There was no explanation from the parents or lawyers about why the abuse occurred, but a letter from one of the children read by an attorney hinted at a home life that veered from birthday celebrations and trips to Disneyland and Las Vegas to severe punishment and disarray.
“Through the years, things became more and more overwhelming, but they kept trusting in God,” the girl wrote “I remember our mother sitting in her recliner and crying, saying she don’t know what to do.”
She said her parents did not know the children were malnourished because they thought the children inherited a gene from their mother, who was small.
From the outside, the home in a middle-class section of Perris, a small city about 60 miles (96 kilometers) southeast of Los Angeles, appeared to be neatly kept, and neighbors rarely saw the kids outside, but nothing triggered suspicion.
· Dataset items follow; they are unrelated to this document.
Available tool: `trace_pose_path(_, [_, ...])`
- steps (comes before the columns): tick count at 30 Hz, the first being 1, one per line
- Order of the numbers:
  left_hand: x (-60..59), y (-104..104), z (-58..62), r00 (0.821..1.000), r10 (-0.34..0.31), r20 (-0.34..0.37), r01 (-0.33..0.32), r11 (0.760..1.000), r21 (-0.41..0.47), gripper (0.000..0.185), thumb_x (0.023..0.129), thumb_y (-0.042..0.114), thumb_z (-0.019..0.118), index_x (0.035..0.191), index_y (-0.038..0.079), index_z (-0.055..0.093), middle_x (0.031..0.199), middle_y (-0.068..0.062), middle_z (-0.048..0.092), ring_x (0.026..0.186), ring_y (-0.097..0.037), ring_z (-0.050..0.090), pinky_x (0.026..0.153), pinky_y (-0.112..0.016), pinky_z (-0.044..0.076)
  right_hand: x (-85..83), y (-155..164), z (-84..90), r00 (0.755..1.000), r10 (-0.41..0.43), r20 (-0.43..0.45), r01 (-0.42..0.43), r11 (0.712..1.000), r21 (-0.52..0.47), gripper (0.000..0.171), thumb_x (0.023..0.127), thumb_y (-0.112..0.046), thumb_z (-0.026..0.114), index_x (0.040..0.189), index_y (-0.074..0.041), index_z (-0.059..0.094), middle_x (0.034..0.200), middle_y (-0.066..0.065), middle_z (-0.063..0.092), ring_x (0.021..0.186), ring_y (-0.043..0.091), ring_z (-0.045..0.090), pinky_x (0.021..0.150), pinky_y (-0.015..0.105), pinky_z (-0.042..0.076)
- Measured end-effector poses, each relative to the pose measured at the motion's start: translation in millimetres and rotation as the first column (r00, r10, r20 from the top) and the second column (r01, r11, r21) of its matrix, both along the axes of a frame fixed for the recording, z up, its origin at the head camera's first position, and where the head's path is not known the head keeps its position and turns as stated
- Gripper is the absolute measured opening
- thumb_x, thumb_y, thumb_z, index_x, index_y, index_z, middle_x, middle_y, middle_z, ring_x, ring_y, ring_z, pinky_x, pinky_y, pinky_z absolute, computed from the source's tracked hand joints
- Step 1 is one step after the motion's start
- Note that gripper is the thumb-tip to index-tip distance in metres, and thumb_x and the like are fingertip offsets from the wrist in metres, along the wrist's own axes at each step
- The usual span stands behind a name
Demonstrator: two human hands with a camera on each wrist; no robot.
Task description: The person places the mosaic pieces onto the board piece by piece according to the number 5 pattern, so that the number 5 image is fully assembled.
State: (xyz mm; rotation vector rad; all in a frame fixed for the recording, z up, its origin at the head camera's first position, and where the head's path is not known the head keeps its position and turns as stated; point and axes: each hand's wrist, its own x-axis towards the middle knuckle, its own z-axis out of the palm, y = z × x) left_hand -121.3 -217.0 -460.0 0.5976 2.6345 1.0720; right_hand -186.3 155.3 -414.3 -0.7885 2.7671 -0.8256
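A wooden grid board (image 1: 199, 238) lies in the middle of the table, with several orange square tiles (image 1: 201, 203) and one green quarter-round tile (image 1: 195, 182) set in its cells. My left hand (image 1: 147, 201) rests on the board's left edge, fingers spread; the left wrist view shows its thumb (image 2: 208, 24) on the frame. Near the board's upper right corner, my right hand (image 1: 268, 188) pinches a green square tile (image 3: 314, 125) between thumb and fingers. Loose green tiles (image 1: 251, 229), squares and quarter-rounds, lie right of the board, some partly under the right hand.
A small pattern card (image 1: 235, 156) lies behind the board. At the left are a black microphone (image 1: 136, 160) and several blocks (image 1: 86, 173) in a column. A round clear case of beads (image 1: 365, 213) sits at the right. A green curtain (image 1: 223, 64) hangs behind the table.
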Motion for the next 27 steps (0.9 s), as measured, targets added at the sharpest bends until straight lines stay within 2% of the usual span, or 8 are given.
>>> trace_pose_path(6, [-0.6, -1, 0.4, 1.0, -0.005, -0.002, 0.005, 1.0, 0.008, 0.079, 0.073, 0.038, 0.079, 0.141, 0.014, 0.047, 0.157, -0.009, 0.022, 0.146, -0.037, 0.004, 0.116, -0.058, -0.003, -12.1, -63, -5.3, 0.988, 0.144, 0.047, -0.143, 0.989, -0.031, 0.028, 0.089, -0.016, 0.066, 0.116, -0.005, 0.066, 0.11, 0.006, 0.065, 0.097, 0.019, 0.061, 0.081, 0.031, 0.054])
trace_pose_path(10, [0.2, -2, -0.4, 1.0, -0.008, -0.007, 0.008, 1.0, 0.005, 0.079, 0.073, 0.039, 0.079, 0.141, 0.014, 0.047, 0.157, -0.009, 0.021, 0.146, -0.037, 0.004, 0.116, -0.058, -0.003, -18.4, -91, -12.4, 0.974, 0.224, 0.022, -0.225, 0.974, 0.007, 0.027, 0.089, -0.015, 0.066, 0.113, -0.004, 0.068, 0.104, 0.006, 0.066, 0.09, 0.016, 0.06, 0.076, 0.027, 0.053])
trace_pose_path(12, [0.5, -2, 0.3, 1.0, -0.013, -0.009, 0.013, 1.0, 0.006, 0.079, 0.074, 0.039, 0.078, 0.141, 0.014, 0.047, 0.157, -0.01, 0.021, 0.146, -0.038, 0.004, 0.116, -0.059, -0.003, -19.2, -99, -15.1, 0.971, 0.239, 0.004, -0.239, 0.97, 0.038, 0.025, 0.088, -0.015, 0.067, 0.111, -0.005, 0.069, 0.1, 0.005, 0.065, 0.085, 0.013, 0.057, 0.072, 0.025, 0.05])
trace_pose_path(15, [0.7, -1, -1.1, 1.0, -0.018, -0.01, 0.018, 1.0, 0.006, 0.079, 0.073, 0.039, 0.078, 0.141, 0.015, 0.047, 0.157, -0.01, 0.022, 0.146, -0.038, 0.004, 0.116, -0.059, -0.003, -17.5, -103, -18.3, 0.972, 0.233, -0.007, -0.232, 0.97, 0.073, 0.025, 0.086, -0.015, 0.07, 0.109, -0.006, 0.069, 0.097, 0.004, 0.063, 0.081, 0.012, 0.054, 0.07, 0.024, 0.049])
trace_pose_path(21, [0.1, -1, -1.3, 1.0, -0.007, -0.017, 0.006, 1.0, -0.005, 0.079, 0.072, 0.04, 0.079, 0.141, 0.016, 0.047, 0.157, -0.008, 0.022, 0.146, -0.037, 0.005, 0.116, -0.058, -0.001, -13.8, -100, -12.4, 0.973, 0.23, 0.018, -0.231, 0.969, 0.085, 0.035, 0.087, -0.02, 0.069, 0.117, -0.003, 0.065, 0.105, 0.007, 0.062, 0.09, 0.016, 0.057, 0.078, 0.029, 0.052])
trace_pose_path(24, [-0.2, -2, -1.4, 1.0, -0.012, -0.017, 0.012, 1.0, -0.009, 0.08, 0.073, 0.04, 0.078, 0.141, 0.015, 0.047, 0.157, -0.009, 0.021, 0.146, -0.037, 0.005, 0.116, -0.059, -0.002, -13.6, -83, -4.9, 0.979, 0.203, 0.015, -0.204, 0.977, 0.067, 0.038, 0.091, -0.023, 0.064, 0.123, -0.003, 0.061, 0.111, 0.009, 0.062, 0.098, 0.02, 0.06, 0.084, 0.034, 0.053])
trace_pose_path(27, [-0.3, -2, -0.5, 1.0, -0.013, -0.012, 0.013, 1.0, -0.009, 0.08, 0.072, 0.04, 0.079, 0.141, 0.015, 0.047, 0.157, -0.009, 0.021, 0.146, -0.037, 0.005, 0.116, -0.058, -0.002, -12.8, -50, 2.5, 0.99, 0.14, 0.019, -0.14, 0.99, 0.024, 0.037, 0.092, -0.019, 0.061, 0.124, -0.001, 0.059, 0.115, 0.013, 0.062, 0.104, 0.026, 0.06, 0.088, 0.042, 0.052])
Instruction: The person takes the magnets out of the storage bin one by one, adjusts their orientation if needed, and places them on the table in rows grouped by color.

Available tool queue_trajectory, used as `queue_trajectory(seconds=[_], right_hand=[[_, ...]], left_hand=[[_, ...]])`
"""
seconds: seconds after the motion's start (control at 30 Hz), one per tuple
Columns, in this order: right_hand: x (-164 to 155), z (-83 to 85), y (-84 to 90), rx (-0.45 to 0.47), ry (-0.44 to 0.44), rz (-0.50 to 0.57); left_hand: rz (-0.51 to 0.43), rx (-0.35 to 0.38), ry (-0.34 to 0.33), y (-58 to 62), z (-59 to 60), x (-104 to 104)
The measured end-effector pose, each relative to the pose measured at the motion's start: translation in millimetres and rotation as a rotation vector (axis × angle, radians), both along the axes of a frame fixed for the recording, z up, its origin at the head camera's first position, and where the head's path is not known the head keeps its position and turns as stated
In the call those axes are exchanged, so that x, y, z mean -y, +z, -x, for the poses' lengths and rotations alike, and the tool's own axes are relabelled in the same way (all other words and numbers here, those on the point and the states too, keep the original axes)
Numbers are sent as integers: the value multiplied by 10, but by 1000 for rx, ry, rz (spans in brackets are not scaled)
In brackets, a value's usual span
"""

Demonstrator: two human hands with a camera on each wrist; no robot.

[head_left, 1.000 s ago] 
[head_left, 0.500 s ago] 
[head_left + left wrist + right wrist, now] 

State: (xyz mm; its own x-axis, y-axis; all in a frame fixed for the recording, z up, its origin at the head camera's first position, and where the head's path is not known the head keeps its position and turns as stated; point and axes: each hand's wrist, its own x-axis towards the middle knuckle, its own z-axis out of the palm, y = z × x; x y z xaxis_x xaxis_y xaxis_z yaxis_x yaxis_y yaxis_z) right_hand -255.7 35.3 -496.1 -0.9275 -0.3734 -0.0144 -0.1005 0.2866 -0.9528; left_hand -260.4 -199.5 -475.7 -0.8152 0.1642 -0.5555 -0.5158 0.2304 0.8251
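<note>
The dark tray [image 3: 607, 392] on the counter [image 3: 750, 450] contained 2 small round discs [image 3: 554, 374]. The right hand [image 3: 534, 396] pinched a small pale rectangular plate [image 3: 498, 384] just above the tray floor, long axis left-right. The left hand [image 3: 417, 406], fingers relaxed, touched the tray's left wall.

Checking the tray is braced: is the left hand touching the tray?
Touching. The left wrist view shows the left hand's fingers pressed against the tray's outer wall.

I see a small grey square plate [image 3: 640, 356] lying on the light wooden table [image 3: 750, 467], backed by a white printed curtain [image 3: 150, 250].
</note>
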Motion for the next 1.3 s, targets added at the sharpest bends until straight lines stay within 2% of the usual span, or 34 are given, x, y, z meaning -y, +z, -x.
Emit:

But when deputies arrived, they were shocked to find a 22-year-old son chained to a bed and two girls who had just been set free from shackles. All but one of the 13 children were severely underweight and had not bathed for months. The house was filled with the stench of human waste.
The children said they were beaten, caged and shackled if they did not obey their parents. Investigators concluded that the couple’s youngest child, a toddler, was the only one who was not abused.
David Turpin, 57, had been an engineer for Lockheed Martin and Northrop Grumman. Louise Turpin was listed as a housewife in a 2011 bankruptcy filing.
The teenage daughter who escaped jumped from a window. After a lifetime in isolation, the 17-year-old did not know her address, the month of the year or what the word “medication” meant.
But she knew enough to punch 911 into a barely workable cellphone and began describing years of abuse to a police dispatcher.
Although the couple filed paperwork with the state to home school their children, learning was limited. The oldest daughter only completed third grade.
Referring to the restraints, the oldest daughter’s statement said her mother “didn’t want to use rope or chain but she was afraid her children were taking in too much sugar and caffeine.”
Life got more difficult after her mother’s parents died in 2016.
Her parents tried their best, “and they wanted to give us a good life,” she said. “They believed everything they did was to protect us.”
Associated Press writers Amanda Lee Myers and Michael R. Blood in Los Angeles contributed to this report.